Faithful readers will remember the horrendous problems that our family experienced when somebody stole our car about a year ago. Well this is like one of these Hollywood movies—just when you think the hero has escaped unscathed, he’s being attacked by the same villain again but much more violently!

Our Honda’s electrical wiring failed miserably recently and left us riding around in the dark—no brake lights, no back lights, no dashboard lights and no gear box lights.

I refer to it as the Morgentaler Curse—a curse that is levelled against all of us pro-lifers—but especially against people who write bad things about Henry in the Interim.

I was driving along at night when all the lights inside the car went out. I got out and found that the back and brake lights weren’t on either. I thought: “no sweat,” and began to sing: “Somewhere a fuse has blown.” I drove into my favourite garage the next morning and $46.00 later a mechanic had found the problem—a blown fuse.

I hadn’t driven the car five minutes when the same problem occurred.

Pfft—out went the lights! The good news was that the front headlights still worked, the turn signals worked and the flasher signals worked. I put the flasher signals on and the car looked like a Christmas tree driving along. Helpful people in other cars signalled that our flashers were on and our back lights and brake lights weren’t. We would nod a smile politely and ignore them.

I decided that I would take our Honda home to the dealer. If anybody could fix it in a hurry—it would be them. They were willing to try– at $72.00 an hour. I decided that I would wait and five hours later I was still there! I had read every scrap of paper in the lobby and I was even hungrily eyeing a Chinese newspaper on the end table. I kept multiplying $72.00 by five.

Finally I got up and complained to a very nice service representative: “Where is my car? Has somebody stolen it? Please tell me? They build on assembly lines faster than this?”

I told him that there were four adults in our house going in four different directions and we desperately needed the car. The service rep said that they had failed to solve the problem and suggested taking it home and getting it into the garage very early in the morning and he promised to start work on it immediately.

Day after day I would crawl out of bed and get the car to the garage by seven a.m., walk a mile home only to find out at the end of each day that a whole army of white-coated men had failed to solve the electrical problem.

Then they came up with a villain! The car had been in a bad accident and the front end showed serious damages that had been fixed. I told them that the car had been stolen a year ago using a phony key and had cleared a four-foot ditch and ended up imbedded in the front lawn of somebody’s house a few miles away. But five month’s had elapsed since then and we hadn’t had any electrical problems.

I suggested they get an electrical expert from Honda head office and they did.
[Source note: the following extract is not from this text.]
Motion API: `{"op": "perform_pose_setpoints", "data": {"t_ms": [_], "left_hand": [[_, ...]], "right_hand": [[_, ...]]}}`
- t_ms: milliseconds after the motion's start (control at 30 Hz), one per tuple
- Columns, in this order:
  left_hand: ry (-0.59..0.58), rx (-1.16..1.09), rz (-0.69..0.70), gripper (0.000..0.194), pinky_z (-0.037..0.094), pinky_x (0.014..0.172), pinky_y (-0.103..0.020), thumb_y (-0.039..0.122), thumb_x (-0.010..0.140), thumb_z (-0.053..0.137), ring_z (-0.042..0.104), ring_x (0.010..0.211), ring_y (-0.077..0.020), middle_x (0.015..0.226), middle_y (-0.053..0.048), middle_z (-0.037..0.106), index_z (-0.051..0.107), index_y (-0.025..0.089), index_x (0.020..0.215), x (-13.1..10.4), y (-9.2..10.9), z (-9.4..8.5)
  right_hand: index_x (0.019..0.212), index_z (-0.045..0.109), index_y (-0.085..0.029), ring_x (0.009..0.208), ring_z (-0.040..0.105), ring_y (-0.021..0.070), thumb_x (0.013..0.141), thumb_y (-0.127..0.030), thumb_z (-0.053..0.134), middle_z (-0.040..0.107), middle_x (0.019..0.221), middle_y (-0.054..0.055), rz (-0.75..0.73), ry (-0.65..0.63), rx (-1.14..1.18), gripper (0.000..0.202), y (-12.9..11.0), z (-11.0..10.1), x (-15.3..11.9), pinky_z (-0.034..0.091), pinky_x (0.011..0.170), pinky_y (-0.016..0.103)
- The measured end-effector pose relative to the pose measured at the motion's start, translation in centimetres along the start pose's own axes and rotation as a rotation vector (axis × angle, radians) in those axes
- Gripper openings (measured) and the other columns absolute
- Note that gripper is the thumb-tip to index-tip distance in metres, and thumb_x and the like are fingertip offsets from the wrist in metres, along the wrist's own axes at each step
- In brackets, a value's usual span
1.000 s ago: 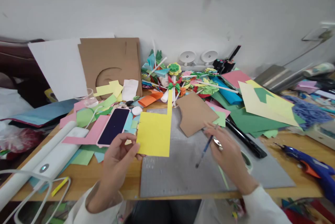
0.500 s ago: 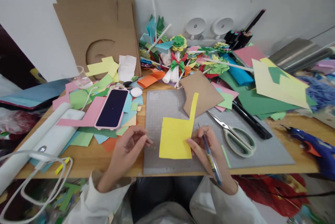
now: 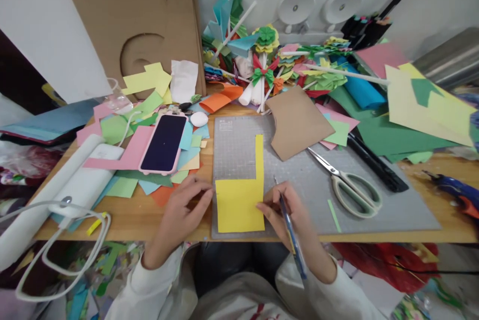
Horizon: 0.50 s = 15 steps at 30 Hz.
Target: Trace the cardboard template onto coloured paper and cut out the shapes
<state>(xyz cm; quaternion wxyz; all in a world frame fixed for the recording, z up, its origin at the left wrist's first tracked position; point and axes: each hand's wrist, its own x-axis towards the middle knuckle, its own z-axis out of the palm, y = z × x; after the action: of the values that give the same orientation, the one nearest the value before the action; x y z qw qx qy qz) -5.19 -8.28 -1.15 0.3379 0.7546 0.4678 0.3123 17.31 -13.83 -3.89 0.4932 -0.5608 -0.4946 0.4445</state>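
Observation:
A yellow sheet of paper (image 3: 239, 206) with a narrow strip rising from its upper right corner lies on the grey cutting mat (image 3: 235, 150). My right hand (image 3: 295, 217) grips a pen (image 3: 290, 232), its tip pointing up and away from me. That hand's thumb and finger also reach the sheet's right edge. At the left edge, my left hand (image 3: 183, 217) rests with fingers loosely bent, a gap showing between thumb and forefinger. Its fingertips come very close to the paper; whether they touch cannot be told.
Scissors (image 3: 350, 187), brown cardboard (image 3: 299, 123) and a black tube-like object (image 3: 377, 162) lie to the right. A phone (image 3: 163, 143) rests on paper scraps at left, beside a white power bank (image 3: 88, 177). Paper flowers (image 3: 266, 38) crowd the back. A blue glue gun (image 3: 451, 187) is far right.
The yellow sheet has turned so its strip points straight away from me, and has moved slightly left. My right hand has followed it. The whole view has shifted a little.

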Motion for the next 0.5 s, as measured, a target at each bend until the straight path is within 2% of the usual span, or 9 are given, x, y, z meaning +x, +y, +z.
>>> {"op": "perform_pose_setpoints", "data": {"t_ms": [133, 267, 500], "left_hand": [[-0.063, -0.036, -0.014, 0.030, 0.043, 0.075, -0.031, 0.028, 0.097, 0.039, 0.055, 0.081, -0.0190, 0.084, -0.005, 0.056, 0.057, 0.019, 0.075, -0.17, 0.13, -0.22], [-0.060, -0.056, -0.029, 0.034, 0.043, 0.074, -0.032, 0.030, 0.096, 0.039, 0.055, 0.078, -0.0195, 0.079, -0.004, 0.055, 0.057, 0.020, 0.070, -0.27, 0.37, -0.42], [-0.089, -0.057, -0.017, 0.030, 0.044, 0.069, -0.031, 0.031, 0.092, 0.048, 0.053, 0.074, -0.0185, 0.076, -0.004, 0.054, 0.058, 0.020, 0.066, -0.20, 0.40, -0.61]], "right_hand": [[0.081, 0.034, -0.025, 0.055, 0.039, 0.0115, 0.088, -0.033, 0.059, 0.042, 0.067, -0.005, -0.008, -0.031, -0.010, 0.028, 0.18, 0.00, -0.11, 0.033, 0.048, 0.024], [0.080, 0.033, -0.025, 0.054, 0.040, 0.0114, 0.089, -0.032, 0.058, 0.043, 0.067, -0.005, -0.023, -0.044, -0.049, 0.028, 0.21, -0.06, -0.08, 0.033, 0.047, 0.024], [0.081, 0.034, -0.025, 0.055, 0.040, 0.0109, 0.090, -0.031, 0.058, 0.047, 0.071, -0.004, -0.046, -0.043, -0.139, 0.026, 0.89, -0.23, -0.29, 0.034, 0.049, 0.024]]}}
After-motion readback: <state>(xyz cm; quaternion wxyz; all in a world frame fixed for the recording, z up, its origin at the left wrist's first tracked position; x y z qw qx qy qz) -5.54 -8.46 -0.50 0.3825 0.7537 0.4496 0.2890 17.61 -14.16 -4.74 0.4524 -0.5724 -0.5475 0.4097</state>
He worked on it extensively and he failed to solve the problem! The service rep said that there are four or five harnesses(I thought they were for horses) that contain a multitude of very fine wires that run from the front to the back attached to the frame and one of these wires inside must have been shorting out. To replace each one would run about        hundred dollars each plus labour! I told him: “I came in here for a lousy fuse and now you want a mortgage on my house!”

The service rep had the painful look of an aircraft designer that has just seen his newly designed plane crash into the ground. He said: “Why don’t you get your insurance company to pay for it because we believe it was definitely caused by the accident.”
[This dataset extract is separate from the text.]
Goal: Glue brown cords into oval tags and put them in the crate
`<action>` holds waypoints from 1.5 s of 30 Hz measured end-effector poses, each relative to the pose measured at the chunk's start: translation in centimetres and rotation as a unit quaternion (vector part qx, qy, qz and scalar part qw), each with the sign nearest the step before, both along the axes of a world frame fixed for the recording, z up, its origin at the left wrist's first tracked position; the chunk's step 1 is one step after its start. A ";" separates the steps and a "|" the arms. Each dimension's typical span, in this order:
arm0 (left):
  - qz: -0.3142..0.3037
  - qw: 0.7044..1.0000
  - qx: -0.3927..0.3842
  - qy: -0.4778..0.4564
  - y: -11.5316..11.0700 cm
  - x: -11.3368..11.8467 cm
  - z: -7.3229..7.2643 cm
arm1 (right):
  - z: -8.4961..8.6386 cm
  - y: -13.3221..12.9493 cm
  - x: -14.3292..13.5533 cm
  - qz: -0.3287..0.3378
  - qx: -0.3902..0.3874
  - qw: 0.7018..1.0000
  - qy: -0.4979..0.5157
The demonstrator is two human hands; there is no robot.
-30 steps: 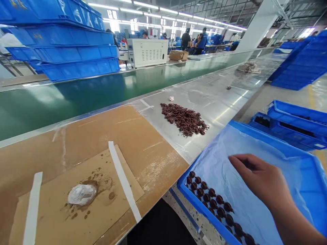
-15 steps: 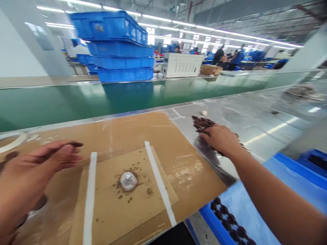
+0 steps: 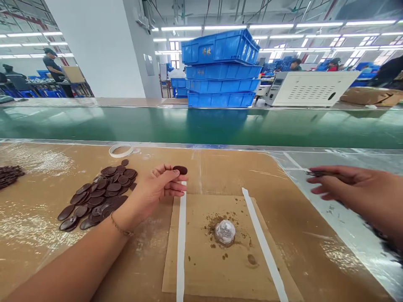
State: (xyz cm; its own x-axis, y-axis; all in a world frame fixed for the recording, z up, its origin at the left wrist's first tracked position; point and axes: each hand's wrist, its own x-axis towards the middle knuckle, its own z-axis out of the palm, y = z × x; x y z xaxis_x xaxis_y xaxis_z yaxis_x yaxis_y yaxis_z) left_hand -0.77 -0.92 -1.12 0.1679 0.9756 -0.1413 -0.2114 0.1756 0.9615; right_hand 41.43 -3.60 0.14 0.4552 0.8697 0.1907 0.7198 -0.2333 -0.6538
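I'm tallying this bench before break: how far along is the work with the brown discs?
Nothing shows as finished here. In hand: the left hand pinches one brown disc by its fingertips; the right hand holds a thin dark piece. Left: a pile of discs on the cardboard-covered bench, and small dark parts at the left edge.

Ahead of you a long glossy green conveyor belt (image 3: 201, 126) crosses the hall. Beyond it stand 4 stacked blue plastic crates (image 3: 222, 69) beside a white louvred metal cabinet (image 3: 310, 88). A broad white square pillar (image 3: 103, 48) rises at left, under rows of fluorescent ceiling strip lights (image 3: 270, 26).
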 end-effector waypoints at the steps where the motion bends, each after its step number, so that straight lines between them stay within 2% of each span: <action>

I called the insurance company and told them about the delayed car problems we were having and they were sympathetic and were willing to send an adjuster to look at it. At the request of the garage—I even brought in the detailed bill for repairs to the Honda service manager for possible leads as to solving the electrical problem. I was in and out of the place so often that I suggested to the service rep that if we kept this up—we might be exchanging Christmas cards.

Time and time again they would take the car out (using our gas) for a run and it worked perfectly and then mysteriously (The Morgentaler Curse) it would conk out. Finally after they thought they had fixed the problem and we were allowed to test run the car over a period of days—one of the rear lights went out. I took it back to the service rep and he looked at me very sadly and said to leave it with them just once more.

I came in the next day and the service rep said: “I’m sorry Mr. Kennedy, we’ve got bad news for you. We shot your Honda and buried it out in the back lot.”

I’m only kidding. They actually put extra big fuses in the car and gave me a whole pocket full of them to carry with me at all times. If you see me parked along the–you’ll know what I’m doing.